(Data block begins)
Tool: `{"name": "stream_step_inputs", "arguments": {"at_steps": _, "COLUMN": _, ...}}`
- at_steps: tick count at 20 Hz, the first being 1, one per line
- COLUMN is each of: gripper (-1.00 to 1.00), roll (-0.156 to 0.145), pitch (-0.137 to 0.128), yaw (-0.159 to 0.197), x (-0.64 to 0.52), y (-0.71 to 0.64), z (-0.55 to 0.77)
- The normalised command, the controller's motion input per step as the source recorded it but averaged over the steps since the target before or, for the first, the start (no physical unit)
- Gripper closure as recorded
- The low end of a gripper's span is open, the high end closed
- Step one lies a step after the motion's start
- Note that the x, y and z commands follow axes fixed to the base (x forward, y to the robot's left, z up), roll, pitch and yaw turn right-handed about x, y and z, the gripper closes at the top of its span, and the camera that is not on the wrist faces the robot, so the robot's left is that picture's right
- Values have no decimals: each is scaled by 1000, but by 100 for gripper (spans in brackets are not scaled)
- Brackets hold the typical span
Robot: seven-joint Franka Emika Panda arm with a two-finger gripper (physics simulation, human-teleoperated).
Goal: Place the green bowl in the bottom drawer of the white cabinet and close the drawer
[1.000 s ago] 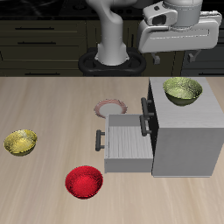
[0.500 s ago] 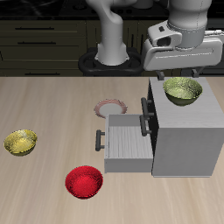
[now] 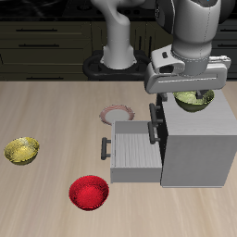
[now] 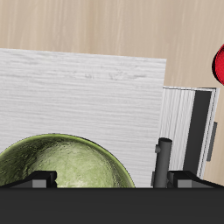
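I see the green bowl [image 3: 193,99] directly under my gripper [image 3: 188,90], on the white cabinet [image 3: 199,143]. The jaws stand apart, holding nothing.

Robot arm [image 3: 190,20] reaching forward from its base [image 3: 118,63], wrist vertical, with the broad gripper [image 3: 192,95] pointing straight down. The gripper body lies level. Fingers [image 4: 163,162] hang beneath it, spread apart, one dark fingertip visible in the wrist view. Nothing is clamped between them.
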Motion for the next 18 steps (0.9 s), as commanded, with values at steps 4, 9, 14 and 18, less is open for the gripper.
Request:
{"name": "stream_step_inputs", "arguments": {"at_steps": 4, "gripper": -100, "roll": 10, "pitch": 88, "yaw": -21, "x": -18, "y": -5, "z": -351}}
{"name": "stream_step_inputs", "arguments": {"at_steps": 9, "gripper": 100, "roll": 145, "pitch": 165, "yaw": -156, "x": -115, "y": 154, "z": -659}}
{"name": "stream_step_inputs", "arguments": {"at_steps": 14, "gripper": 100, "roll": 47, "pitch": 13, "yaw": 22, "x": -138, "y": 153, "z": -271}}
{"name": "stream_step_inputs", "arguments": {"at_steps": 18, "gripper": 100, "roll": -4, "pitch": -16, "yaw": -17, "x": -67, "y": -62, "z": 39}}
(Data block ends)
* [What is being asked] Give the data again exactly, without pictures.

* [Task result]
Tool: `{"name": "stream_step_inputs", "arguments": {"at_steps": _, "COLUMN": _, ...}}`
- at_steps: tick count at 20 Hz, the first being 1, one per line
- COLUMN is each of: gripper (-1.00 to 1.00), roll (-0.156 to 0.145), pitch (-0.137 to 0.128), yaw (-0.159 to 0.197), x (-0.64 to 0.52), y (-0.71 to 0.64), z (-0.55 to 0.77)
- The normalised command, the controller's motion input per step as the source recorded it but averaged over the steps since the target before or, for the first, the start (no physical unit)
- Gripper closure as recorded
- The low end of a gripper's span is open, the high end closed
- Step one lies a step after the motion's start
- Note that the x, y and z commands follow axes fixed to the base (x forward, y to the robot's left, z up), roll, pitch and yaw turn right-handed about x, y and z, the gripper closes at the top of its span, and the camera that is not on the wrist faces the robot, so the robot's left is that picture's right
- Values have no decimals: each is scaled by 1000, but by 100 for gripper (spans in brackets are not scaled)
- Brackets hold the typical span
Robot: seven-joint Franka Emika Panda arm with a two-finger gripper (physics simulation, human-teleoperated).
Goal: Place the green bowl in the bottom drawer of the white cabinet and close the drawer
[1.000 s ago] 
[0.500 s ago] 
[now] 
[now] 
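I see the green bowl [image 3: 193,99] directly under my gripper [image 3: 188,90], on the white cabinet [image 3: 199,143]. The jaws stand apart, holding nothing.

Robot arm [image 3: 190,20] reaching forward from its base [image 3: 118,63], wrist vertical, with the broad gripper [image 3: 192,95] pointing straight down. The gripper body lies level. Fingers [image 4: 163,162] hang beneath it, spread apart, one dark fingertip visible in the wrist view. Nothing is clamped between them.
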Motion for the next 18 steps (0.9 s), as commanded, with values at steps 4, 9, 14 and 18, less is open for the gripper.
Request:
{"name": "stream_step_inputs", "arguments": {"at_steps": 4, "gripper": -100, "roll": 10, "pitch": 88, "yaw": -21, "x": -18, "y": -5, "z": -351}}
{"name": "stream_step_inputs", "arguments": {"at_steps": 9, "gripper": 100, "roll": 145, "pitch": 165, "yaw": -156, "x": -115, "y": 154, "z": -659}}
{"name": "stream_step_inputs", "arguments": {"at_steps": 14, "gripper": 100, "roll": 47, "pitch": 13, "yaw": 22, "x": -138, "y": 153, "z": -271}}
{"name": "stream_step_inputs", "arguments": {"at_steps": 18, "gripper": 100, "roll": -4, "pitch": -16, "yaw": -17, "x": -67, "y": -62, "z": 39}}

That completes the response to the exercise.